A meeting of ministers from OPEC states and their oil-producing allies will take place in Abu Dhabi this week. It will probably be a subdued affair. Oil prices remain stubbornly low despite big output cuts by the so-called OPEC+ group and geopolitical factors such as the U.S. sanctions on Iran.
The meeting of the Joint Ministerial Monitoring Committee, a body set up by OPEC+ to oversee its production-cutting strategy, won’t reset the group’s approach but it might provide some clearer guidance on its goals. The ministers insist that they don’t have a target for how far they want the price of crude to rise, and say instead that their aim is to reduce excess stockpiles.
But for market-watchers it’s tough to even get a sense of how big that stockpile is, and hence when the output-cutting exercise may be seen to have done its job.
The original target of the output cuts back in November 2016 was to get stockpiles back to their five-year average level. That was never going to be enough, though.

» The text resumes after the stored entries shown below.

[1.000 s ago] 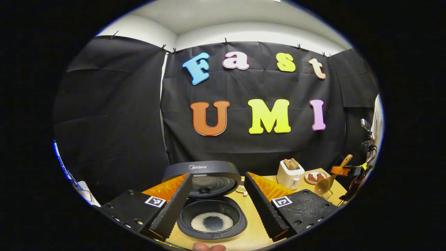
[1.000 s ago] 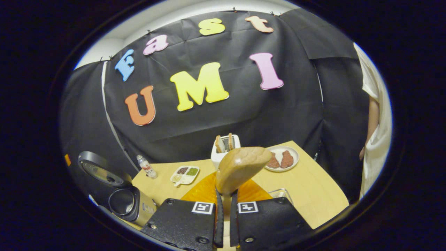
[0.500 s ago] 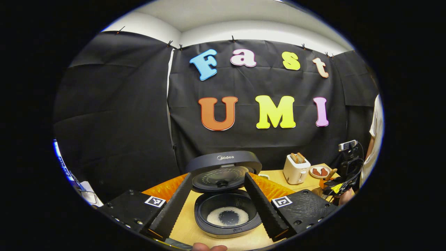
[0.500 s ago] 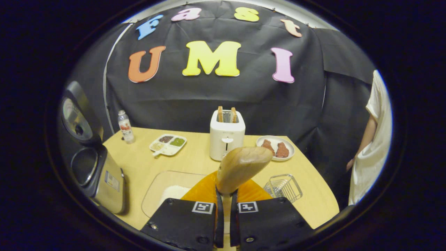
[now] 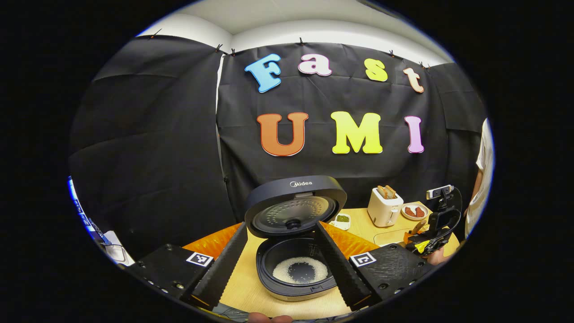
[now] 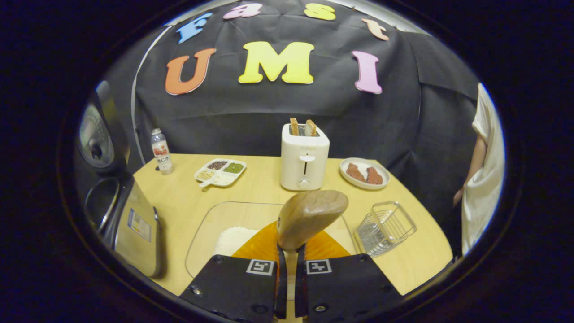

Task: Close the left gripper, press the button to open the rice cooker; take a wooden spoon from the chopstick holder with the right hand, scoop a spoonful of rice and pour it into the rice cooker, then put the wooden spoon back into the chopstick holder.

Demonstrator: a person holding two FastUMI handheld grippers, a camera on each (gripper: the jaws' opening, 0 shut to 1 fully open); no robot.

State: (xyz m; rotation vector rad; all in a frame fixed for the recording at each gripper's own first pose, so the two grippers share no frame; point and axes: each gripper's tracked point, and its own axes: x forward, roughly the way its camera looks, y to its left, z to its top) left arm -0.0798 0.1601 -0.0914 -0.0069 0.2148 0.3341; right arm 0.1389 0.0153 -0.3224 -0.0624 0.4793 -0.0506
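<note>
Right gripper view: the right tool (image 6: 289, 287) is clamped on the wooden spoon (image 6: 310, 217) above the glass rice tray (image 6: 210, 226). A tilted scoop may spill grains on the surface (image 6: 417, 255). The left tool (image 5: 281, 264) is wide apart, empty, before the open rice cooker (image 5: 296, 242).

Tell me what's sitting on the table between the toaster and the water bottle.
In the right gripper view, a divided snack tray with dark and green fillings lies between the bottle and the toaster.
</note>
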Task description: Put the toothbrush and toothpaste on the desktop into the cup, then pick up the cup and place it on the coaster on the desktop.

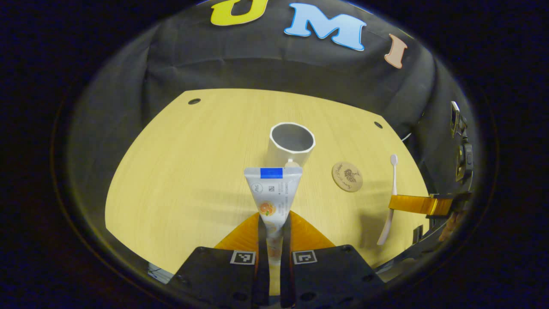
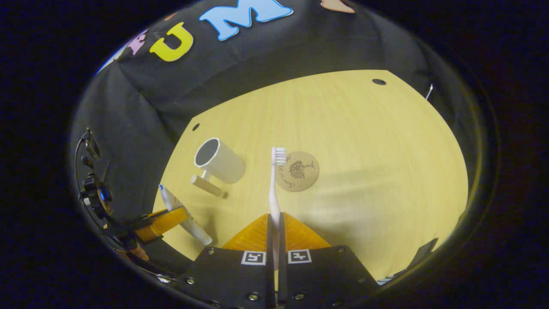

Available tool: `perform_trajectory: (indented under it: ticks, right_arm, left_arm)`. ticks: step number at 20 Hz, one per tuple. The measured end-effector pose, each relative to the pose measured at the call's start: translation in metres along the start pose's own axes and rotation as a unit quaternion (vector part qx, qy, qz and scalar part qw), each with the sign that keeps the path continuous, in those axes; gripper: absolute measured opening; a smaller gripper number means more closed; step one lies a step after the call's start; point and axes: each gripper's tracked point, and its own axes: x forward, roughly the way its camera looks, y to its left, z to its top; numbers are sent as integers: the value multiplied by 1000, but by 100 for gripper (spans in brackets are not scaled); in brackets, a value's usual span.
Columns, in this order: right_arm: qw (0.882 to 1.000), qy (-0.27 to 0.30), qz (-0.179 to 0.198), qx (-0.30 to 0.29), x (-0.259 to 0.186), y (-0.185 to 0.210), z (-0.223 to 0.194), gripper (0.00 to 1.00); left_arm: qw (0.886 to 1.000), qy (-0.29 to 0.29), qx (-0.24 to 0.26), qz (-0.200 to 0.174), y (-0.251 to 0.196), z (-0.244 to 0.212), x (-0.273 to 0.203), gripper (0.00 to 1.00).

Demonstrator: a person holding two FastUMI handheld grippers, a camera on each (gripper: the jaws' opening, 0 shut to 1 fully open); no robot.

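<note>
You had the left gripper (image 1: pixel 274 231) pinching the white, orange-printed toothpaste tube (image 1: pixel 272 193) near its cap end, its flat crimped end pointing up and forward just short of the white plastic cup (image 1: pixel 291 143), which stood open on the pale wooden counter (image 1: pixel 180 171). Your right gripper (image 2: pixel 274 234) had its fingers pressed on the handle of the slim white toothbrush (image 2: pixel 274 184), bristles held high, near the round cork coaster (image 2: pixel 297 171). Both things were off the counter and neither was in the cup yet. The tube was wide at its free end, so it could have caught the rim and tipped the light cup; the toothbrush, gripped low on a thin handle, could have swivelled between the fingers. A small pale cylinder (image 2: pixel 207 186) lay beside the cup, and I couldn't tell what it was. The tube's cap end was hidden between the fingers.
</note>
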Motion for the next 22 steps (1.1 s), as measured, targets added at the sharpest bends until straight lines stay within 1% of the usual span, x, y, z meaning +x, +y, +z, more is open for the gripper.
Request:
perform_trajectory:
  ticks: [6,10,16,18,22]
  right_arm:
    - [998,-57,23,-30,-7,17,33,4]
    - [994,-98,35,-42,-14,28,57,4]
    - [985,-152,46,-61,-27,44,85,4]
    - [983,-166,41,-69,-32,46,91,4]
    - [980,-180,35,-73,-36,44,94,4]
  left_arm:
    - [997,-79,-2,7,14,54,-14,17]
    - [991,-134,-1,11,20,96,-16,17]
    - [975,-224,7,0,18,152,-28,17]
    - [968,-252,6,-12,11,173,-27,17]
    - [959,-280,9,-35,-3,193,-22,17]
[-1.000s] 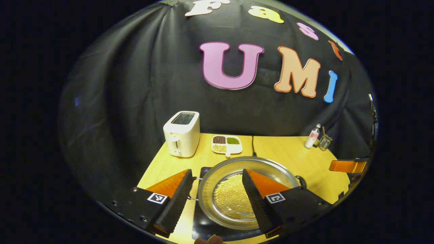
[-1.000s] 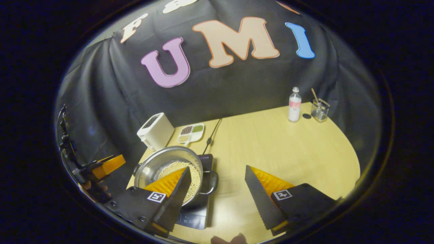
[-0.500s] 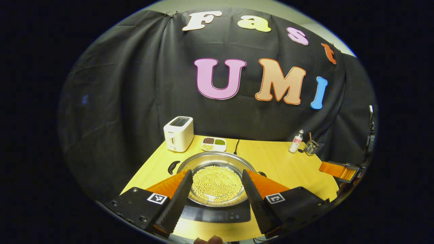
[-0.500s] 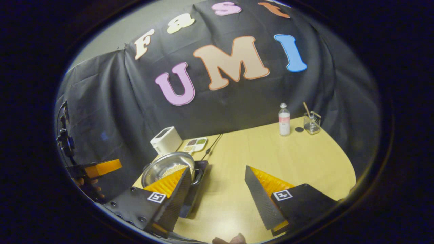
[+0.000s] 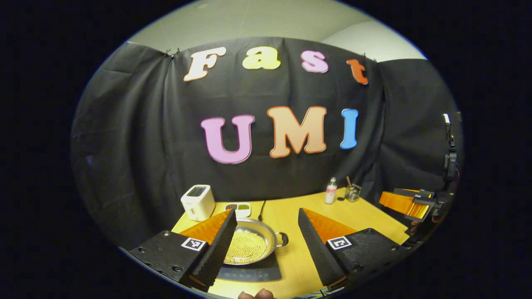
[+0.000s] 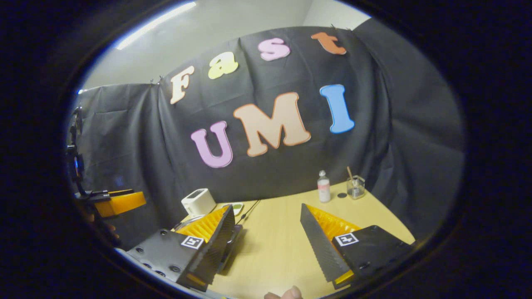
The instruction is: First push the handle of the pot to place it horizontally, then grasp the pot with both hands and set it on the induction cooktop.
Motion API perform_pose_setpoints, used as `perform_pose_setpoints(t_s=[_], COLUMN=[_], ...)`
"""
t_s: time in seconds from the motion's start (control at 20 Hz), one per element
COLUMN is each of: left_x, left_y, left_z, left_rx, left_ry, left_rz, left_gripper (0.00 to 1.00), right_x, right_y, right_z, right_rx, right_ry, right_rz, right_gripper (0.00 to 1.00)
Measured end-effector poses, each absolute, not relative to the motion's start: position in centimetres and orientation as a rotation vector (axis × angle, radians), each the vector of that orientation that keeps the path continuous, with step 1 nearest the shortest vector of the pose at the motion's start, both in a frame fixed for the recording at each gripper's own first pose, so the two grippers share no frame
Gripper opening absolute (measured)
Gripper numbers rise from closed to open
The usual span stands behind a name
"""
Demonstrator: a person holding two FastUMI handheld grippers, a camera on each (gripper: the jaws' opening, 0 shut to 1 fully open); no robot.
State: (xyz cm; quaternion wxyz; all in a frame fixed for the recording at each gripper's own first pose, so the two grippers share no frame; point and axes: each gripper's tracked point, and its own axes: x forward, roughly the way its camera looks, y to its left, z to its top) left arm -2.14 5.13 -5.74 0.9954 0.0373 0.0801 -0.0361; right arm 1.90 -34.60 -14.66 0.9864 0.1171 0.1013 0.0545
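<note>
The pot (image 5: 248, 247) sits on the induction cooktop (image 5: 249, 273) at the tabletop's (image 5: 291, 257) near-left part. Left gripper (image 5: 266, 245) and right gripper (image 6: 266, 243) are spread, holding nothing.

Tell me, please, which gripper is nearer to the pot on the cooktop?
Left. The left gripper hangs open just in front of the pot; the right gripper is off to the pot's right, over bare table.

Wood table (image 5: 365, 216), cooktop (image 5: 249, 272), toaster (image 5: 198, 202), snack tray (image 5: 238, 207), bottle (image 5: 331, 191), glass (image 5: 352, 192)
</note>
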Motion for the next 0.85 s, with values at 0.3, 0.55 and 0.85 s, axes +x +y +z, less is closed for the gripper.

The problem is that this average has been inflated by the very excess stockpile that OPEC+ is trying to drain.
As such, it’s been relatively easy to cut the inventory to close to this inflated figure but that has still left a huge amount of unwanted crude sloshing around. Not a very useful outcome when you’re trying to boost prices.
The OPEC+ ministerial group concluded at its last meeting in July that the moving five-year average wasn’t working and it has been considering using a new benchmark from the more “normal” period (in global oil inventory terms) of 2010-2014.
That leaves the producers with a lot more excess crude to drain. OPEC assessed that commercial oil stockpiles in the industrialized countries of the OECD totalled 2.955 billion barrels at the end of June. That’s 258 million barrels more than the 2010-2014 average for the same month.
Using this figure would certainly be a step in the right direction in terms of truly managing the market’s excess inventory. Better still would be having a target that takes into account the growth in oil demand every year, by measuring stockpiles in terms of the number of days’ worth of demand they represent rather than in simple volumes.
Measuring the number of barrels held in storage is all well and good, but with demand rising year after year (even if the rate of increase is slowing) the world now needs a bigger stockpile to provide the same amount of forward cover.
Still, whether you measure them as simple volumes or in terms of cover for future demand, OECD stockpiles are rising. Admittedly, much of the recent increase comes from natural gas liquids (light oils produced in large quantities from U.S. shale) which are used widely as petrochemical feedstocks. When you strip these out of the numbers, OECD inventories of crude oil plus the major fuel products – gasoline, middle distillates (diesel, heating oil and jet fuel) and fuel oil – are below their five-year average level.
Yet the stockpiles calculated on this basis are well above their 2010-2014 average and that’s the real problem for OPEC+ ministers when they meet in Abu Dhabi.
Saudi Arabia can’t rescue oil prices on its own. With demand growth weakening and non-OPEC supply rising, the producing nations may to have to consider both longer and deeper cuts.